What you are asked to do: Reproduce the data in its entirety, exactly as written.

Data block:
-- Opening Marker --

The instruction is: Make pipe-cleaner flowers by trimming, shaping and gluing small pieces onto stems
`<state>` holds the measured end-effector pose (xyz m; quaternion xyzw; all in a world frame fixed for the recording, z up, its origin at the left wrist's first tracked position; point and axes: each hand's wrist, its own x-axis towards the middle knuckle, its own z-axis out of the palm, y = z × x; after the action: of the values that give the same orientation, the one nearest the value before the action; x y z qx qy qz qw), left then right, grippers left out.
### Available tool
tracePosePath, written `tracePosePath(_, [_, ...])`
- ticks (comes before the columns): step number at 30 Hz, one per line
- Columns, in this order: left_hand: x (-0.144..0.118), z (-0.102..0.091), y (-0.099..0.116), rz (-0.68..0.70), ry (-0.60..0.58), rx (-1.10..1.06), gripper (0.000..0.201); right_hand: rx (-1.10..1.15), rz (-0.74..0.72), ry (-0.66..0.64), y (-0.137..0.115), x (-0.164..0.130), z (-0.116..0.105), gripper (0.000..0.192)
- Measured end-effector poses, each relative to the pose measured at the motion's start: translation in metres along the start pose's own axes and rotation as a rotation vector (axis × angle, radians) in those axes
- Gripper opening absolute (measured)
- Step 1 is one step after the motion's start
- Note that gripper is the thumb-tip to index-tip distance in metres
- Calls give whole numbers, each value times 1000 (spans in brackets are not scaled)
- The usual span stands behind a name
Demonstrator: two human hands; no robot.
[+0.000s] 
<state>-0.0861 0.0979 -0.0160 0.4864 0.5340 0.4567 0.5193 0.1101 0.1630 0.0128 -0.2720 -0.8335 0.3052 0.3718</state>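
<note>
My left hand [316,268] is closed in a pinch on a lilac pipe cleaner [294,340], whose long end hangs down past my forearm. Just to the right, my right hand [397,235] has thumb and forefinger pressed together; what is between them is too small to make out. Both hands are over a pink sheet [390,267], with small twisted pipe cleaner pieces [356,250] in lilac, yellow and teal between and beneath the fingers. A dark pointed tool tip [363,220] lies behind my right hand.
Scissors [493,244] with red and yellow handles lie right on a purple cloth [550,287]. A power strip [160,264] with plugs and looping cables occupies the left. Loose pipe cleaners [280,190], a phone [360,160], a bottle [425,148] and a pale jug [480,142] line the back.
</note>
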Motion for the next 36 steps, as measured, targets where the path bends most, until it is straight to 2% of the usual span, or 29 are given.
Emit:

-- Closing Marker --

The completed task:
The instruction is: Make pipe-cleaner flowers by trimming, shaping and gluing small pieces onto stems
`<state>` holds the measured end-effector pose (xyz m; quaternion xyzw; all in a world frame fixed for the recording, z up, its origin at the left wrist's first tracked position; point and axes: each hand's wrist, its own x-axis towards the middle knuckle, its own z-axis out of the palm, y = z × x; after the action: of the values that give the same orientation, the one nearest the value before the action; x y z qx qy qz qw), left then right, grippers left out.
### Available tool
tracePosePath, written `tracePosePath(_, [_, ...])`
- ticks (comes before the columns): step number at 30 Hz, one per line
- Columns, in this order: left_hand: x (-0.144..0.118), z (-0.102..0.091), y (-0.099..0.116), rz (-0.68..0.70), ry (-0.60..0.58), rx (-1.10..1.06), gripper (0.000..0.201); right_hand: rx (-1.10..1.15), rz (-0.74..0.72), ry (-0.66..0.64), y (-0.137..0.115), x (-0.164..0.130), z (-0.116..0.105), gripper (0.000..0.192)
- Measured end-effector poses, each relative to the pose measured at the motion's start: translation in metres along the start pose's own axes and rotation as a rotation vector (axis × angle, radians) in those axes
- Gripper opening absolute (measured)
- Step 1 is one step after the motion's start
- Note that gripper is the thumb-tip to index-tip distance in metres
- Calls give whole numbers, each value times 1000 (spans in brackets are not scaled)
- The usual span stands behind a name
Demonstrator: two human hands; no robot.
[+0.000s] 
<state>-0.0861 0.0979 -0.0160 0.4864 0.5340 0.4567 0.5193 0.1101 0.1630 0.0128 -0.2720 -0.8335 0.3052 0.3718</state>
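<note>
My left hand [316,268] is closed in a pinch on a lilac pipe cleaner [294,340], whose long end hangs down past my forearm. Just to the right, my right hand [397,235] has thumb and forefinger pressed together; what is between them is too small to make out. Both hands are over a pink sheet [390,267], with small twisted pipe cleaner pieces [356,250] in lilac, yellow and teal between and beneath the fingers. A dark pointed tool tip [363,220] lies behind my right hand.
Scissors [493,244] with red and yellow handles lie right on a purple cloth [550,287]. A power strip [160,264] with plugs and looping cables occupies the left. Loose pipe cleaners [280,190], a phone [360,160], a bottle [425,148] and a pale jug [480,142] line the back.
</note>
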Motion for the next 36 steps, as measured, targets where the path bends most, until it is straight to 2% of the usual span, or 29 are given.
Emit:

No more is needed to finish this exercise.